RE: associating text with a PDActionURI?

Allison, Timothy B. Thu, 07 Jul 2016 12:49:51 -0700

> Hmm, because it's you, I'll try it myself :-)

Thank you, Tilman!


> You can't really know for sure with the classic text extraction, but you 
> could use the extractTextByArea example with the rect coordinates.

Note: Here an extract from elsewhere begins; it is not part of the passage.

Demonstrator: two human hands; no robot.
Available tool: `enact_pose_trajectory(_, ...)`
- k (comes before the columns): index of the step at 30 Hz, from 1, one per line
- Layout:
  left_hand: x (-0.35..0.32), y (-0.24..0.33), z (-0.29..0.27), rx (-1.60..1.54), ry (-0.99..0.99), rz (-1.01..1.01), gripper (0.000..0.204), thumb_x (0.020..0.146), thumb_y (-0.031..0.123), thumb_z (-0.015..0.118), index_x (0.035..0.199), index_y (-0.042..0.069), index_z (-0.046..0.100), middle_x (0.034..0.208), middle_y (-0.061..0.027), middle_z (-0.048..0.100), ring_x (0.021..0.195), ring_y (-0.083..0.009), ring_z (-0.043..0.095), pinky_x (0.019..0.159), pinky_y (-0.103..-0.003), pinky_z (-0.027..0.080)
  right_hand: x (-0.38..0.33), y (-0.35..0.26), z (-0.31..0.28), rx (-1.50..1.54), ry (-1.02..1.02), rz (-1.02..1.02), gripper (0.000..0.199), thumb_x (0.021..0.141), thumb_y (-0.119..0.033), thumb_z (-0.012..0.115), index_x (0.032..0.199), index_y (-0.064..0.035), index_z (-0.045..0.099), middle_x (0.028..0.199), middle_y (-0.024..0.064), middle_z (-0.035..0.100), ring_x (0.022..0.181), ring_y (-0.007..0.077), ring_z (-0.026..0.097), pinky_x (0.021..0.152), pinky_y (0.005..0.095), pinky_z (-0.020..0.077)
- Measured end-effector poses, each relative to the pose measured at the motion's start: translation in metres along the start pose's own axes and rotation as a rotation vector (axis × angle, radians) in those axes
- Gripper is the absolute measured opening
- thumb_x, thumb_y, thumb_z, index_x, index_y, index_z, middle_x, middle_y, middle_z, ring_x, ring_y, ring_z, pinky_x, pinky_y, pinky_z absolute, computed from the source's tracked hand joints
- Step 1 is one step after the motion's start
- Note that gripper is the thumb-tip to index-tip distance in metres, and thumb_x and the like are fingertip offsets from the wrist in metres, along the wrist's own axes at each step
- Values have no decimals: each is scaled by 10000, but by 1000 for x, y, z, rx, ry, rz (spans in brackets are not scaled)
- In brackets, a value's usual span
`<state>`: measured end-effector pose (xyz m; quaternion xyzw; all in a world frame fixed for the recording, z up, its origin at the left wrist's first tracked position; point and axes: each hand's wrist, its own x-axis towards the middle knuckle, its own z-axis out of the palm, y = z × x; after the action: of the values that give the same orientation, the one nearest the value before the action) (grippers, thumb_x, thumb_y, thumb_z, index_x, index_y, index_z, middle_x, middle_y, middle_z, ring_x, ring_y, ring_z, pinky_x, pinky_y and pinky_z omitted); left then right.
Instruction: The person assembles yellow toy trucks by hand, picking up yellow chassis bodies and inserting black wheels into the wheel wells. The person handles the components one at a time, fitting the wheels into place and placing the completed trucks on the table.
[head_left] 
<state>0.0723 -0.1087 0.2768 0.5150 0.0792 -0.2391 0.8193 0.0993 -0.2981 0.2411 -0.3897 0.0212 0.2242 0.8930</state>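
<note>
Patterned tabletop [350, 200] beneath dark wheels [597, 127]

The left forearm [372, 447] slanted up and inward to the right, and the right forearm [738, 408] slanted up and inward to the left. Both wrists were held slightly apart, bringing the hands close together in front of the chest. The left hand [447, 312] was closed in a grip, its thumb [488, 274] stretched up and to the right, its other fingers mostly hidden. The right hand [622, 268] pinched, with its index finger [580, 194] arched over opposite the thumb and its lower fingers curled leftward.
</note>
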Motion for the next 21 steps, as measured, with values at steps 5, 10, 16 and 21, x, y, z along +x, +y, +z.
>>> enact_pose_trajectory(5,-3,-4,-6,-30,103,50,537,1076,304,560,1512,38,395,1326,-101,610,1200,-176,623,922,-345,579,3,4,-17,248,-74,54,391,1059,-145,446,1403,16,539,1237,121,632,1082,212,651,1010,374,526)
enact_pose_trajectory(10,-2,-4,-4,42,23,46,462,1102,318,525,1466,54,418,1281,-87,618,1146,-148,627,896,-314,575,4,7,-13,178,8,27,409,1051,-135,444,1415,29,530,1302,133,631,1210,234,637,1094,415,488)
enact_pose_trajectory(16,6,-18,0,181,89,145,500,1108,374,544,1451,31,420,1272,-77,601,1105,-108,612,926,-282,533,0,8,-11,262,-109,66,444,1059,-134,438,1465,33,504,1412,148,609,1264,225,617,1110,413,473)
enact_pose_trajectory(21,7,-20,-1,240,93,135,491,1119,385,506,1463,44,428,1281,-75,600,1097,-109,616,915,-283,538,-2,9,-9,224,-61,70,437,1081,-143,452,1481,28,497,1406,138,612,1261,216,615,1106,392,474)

Based on your example, though, I think this should work. If I cache the 
rectangle coordinates (Rectangle2D) before processing the page and then test 
for whether the rectangle contains each TextPosition in writeString(String 
text, List<TextPosition> textPositions), this might work?...have to implement 
to test this idea...

The key from your example is to subtract the rectangle's y values from the 
height of the page.

PDAnnotationLink's rectangle is:
 (lowerleftx) 69.75 : (lly)440.83 : (upperrightx)153.45 : (upry)415.38

TEXT: This is a hyperlink 
x: 72.024 xDirAdj: 72.024 y: 425.93 yDirAdj: 425.93 height: 5.52 heightDir: 5.52
x: 77.40048 xDirAdj: 77.40048 y: 425.93 yDirAdj: 425.93 height: 5.52 heightDir: 
5.52
....
So the "This is a hyperlink" text goes from 425.93 -> 430.45 on the y axis, 
which now fits within the rectangle's y range of 415.38 to 440.83.

Does this seem right, or did I happen to get this right on this one doc?


-----Original Message-----
From: Tilman Hausherr [mailto:[email protected]] 
Sent: Thursday, July 7, 2016 12:55 PM
To: [email protected]
Subject: Re: associating text with a PDActionURI?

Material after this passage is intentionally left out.